=== EXERCISE DATA ===

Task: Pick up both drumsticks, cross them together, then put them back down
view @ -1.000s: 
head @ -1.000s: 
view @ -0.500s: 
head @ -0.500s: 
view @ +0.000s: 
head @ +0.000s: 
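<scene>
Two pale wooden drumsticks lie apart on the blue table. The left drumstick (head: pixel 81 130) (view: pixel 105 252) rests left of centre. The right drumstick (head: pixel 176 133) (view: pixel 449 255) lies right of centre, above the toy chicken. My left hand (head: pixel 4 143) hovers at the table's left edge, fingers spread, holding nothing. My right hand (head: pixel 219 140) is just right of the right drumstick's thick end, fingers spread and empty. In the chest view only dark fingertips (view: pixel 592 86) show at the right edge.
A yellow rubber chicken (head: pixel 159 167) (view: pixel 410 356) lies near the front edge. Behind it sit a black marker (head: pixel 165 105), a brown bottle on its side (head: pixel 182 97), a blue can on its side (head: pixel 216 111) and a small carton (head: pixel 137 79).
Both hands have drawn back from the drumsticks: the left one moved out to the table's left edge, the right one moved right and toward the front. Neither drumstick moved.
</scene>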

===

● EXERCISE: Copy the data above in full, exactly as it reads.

● REPLY TO THE TASK:
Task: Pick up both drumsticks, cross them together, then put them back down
view @ -1.000s: 
head @ -1.000s: 
view @ -0.500s: 
head @ -0.500s: 
view @ +0.000s: 
head @ +0.000s: 
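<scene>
Two pale wooden drumsticks lie apart on the blue table. The left drumstick (head: pixel 81 130) (view: pixel 105 252) rests left of centre. The right drumstick (head: pixel 176 133) (view: pixel 449 255) lies right of centre, above the toy chicken. My left hand (head: pixel 4 143) hovers at the table's left edge, fingers spread, holding nothing. My right hand (head: pixel 219 140) is just right of the right drumstick's thick end, fingers spread and empty. In the chest view only dark fingertips (view: pixel 592 86) show at the right edge.
A yellow rubber chicken (head: pixel 159 167) (view: pixel 410 356) lies near the front edge. Behind it sit a black marker (head: pixel 165 105), a brown bottle on its side (head: pixel 182 97), a blue can on its side (head: pixel 216 111) and a small carton (head: pixel 137 79).
Both hands have drawn back from the drumsticks: the left one moved out to the table's left edge, the right one moved right and toward the front. Neither drumstick moved.
</scene>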

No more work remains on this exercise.